Cimenterie de Port-Daniel : entrevue avec le promoteur

Cimenterie de Port-Daniel : entrevue avec le promoteur

Antoine Rivard-Déziel, Graffici, Gaspésie, 29 juin 2012

 

Alors que les groupes environnementalistes demandent à ce que le projet de cimenterie à Port-Daniel soit soumis à des études environnementales indépendantes, plusieurs élus municipaux de la Gaspésie souhaitent qu’il fasse l’objet de rencontres publiques. Le promoteur du projet, Gisement McInnis, n’est pas convaincu. Son porte-parole, Denis Boucher, fait le pari que l’entreprise peut démontrer que la cimenterie sera un modèle de «performance environnementale» sans passer par une évaluation du BAPE et des séances publiques. Entrevue.

Comment pouvez-vous garantir un minimum d’impacts environnementaux ?

Nos choix technologiques ne sont pas encore arrêtés. Par contre, nous sommes en discussion avec plusieurs équipementiers afin d’obtenir les meilleures performances sur le plan environnemental. Nous souhaitons que la cimenterie devienne un modèle en Amérique du Nord. Pour profiter du marché convoité, la côte est américaine, nous devrons nous plier à des normes environnementales très strictes qui entreront en vigueur aux États-Unis en 2013. Les Américains ont tendance à être protectionnistes, alors si nos installations ne répondent pas à leurs normes, ils taxeront nos produits. Par ailleurs, le ministère de l’Environnement suit notre projet à la trace. Je peux vous dire que ses représentants n’ont pas mis de gant blanc pour nous demander de mettre à jour notre étude d’impact environnemental. Pour nous, l’enjeu est trop important. Il n’est pas question d’escamoter quoi que ce soit.

Plusieurs groupes environnementalistes s’inquiètent des émanations polluantes provoquées par les combustibles qui serviront à chauffer le calcaire. Que leur répondez-vous ?

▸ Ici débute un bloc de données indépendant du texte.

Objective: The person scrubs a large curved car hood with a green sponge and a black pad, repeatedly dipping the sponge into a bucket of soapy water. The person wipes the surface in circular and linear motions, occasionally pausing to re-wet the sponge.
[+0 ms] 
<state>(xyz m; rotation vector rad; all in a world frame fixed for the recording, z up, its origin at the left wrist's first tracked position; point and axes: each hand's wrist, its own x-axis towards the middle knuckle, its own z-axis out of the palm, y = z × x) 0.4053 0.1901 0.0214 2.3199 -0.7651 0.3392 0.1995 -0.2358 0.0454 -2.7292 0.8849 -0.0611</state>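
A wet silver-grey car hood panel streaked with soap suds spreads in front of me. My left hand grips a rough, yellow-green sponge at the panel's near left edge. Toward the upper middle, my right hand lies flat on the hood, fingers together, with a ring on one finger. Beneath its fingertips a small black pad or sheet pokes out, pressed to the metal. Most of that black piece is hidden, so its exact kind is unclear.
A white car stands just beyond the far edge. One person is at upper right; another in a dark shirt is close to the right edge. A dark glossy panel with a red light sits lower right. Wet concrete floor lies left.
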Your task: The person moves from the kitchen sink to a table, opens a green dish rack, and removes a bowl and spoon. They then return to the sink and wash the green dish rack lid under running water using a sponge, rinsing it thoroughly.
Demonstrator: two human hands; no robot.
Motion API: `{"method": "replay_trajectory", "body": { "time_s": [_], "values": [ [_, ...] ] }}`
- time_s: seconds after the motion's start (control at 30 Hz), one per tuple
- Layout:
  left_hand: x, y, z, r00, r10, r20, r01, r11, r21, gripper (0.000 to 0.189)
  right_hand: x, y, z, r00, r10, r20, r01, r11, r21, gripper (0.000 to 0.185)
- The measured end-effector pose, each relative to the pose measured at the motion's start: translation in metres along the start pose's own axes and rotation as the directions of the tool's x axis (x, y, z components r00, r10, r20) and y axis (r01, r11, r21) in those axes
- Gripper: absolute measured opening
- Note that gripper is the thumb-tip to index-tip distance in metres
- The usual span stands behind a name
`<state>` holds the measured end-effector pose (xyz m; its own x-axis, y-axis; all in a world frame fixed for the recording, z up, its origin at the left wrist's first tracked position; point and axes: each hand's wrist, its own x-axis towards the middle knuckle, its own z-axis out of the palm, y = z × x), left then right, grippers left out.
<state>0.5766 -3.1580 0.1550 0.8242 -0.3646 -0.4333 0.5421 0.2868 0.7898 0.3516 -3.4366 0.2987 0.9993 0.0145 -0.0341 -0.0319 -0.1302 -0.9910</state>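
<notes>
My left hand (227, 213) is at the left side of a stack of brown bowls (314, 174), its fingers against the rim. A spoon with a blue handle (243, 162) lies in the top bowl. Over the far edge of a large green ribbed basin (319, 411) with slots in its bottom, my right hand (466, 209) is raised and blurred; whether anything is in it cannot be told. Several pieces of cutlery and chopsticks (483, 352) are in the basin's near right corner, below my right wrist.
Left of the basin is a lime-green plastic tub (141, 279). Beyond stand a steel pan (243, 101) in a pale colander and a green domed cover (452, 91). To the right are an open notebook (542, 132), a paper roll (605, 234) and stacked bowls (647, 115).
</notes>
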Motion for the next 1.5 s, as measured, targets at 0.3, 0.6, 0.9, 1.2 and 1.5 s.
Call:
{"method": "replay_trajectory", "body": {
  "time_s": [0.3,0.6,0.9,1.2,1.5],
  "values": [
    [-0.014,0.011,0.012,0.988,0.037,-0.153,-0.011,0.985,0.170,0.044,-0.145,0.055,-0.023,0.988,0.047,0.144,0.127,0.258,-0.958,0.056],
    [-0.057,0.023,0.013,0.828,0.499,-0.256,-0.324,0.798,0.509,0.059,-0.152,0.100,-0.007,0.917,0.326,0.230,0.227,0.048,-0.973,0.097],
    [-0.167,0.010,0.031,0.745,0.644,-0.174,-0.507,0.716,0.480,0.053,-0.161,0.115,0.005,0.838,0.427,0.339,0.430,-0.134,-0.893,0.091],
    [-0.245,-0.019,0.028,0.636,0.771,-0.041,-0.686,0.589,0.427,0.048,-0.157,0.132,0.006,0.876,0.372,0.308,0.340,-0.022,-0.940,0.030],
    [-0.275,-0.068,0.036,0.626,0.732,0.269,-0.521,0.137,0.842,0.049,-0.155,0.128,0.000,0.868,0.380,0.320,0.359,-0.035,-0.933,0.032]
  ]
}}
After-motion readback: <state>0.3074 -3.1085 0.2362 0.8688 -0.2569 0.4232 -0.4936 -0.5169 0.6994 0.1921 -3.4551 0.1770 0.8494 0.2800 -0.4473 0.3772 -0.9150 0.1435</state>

Ce qui rentre dans le four, c’est une chose, mais le plus important est ce qui en ressort. Si nous brûlions des graines de lin dans un four qui ne serait pas équipé des meilleurs filtres et que la combustion était mal contrôlée, il y aurait quand même des émanations polluantes. L’idée est de se munir de filtres à la fine pointe de la technologie. Et c’est ce que nous ferons. Pour le combustible, nous utiliserons le coke de pétrole, soit un sous-produit du raffinage du pétrole, ce qui est beaucoup moins polluant que du charbon. Nous pourrions aussi envisager d’autres combustibles, comme des pneus ou des déchets. Quoi qu’il en soit, pour chaque combustible que nous utiliserons, nous devrons obtenir un permis du ministère.

Si votre projet est à ce point novateur sur le plan environnemental, pourquoi ne pas en faire la démonstration publique en organisant des rencontres avec la population ?

Je comprends très bien le désir des citoyens de mieux comprendre, d’avoir plus d’information. Mais la rencontre publique est un mode de communication dépassé qui ne permet pas d’atteindre les résultats que les gens souhaitent obtenir. Dans ce type d’événement, certains prennent trente minutes pour saisir un élément, d’autres trois heures. Certains sont gênés de poser des questions pertinentes, alors que d’autres ne se gênent pas pour poser des questions absolument pas intéressantes. Communiquer avec le public est une priorité, mais la rencontre publique n’est pas une formule qui le permet. Récemment, en collaboration avec entre autres le Conseil régional de l’environnement, la MRC du Rocher-Percé, le maire de Port-Daniel et des pêcheurs de homard, nous avons mis en place un comité de suivi. Nous jugeons que cette formule, qui assure un lien direct et constant entre le promoteur et les intervenants du milieu, permet une meilleure communication avec les citoyens, comparativement à des rencontres publiques. Nous reconnaissons que les gens qui siègent sur ce comité forment un cercle restreint, mais, en même temps, ils représentent des milliers de personnes de différents milieux.

Un des principaux attraits de Port-Daniel est son paysage. La construction d’une cimenterie et d’un terminal maritime viendra-t-il le gâcher ?

Cette préoccupation est tout à fait légitime. La situation géographique du site de la cimenterie nous permet cependant de dire que les impacts sur le paysage seront minimes. La cimenterie sera construite sur un territoire enclavé peu visible du village. De la route 132, les gens apercevront le bout de la tour de préchauffement, tout au plus. De plus, il faut savoir que le terminal marin n’est pas un gros bloc de ciment. Il s’agit plutôt d’une suite de dix pylônes à travers lesquels un tuyau hermétique passera. D’une longueur totale de 500 mètres, il est certain qu’il fera partie du paysage de Port-Daniel. Par contre, le transport par bateau est plus écologique que le transport par camion. Par exemple, un chargement de bateau équivaut à 4 000 voyages de camions.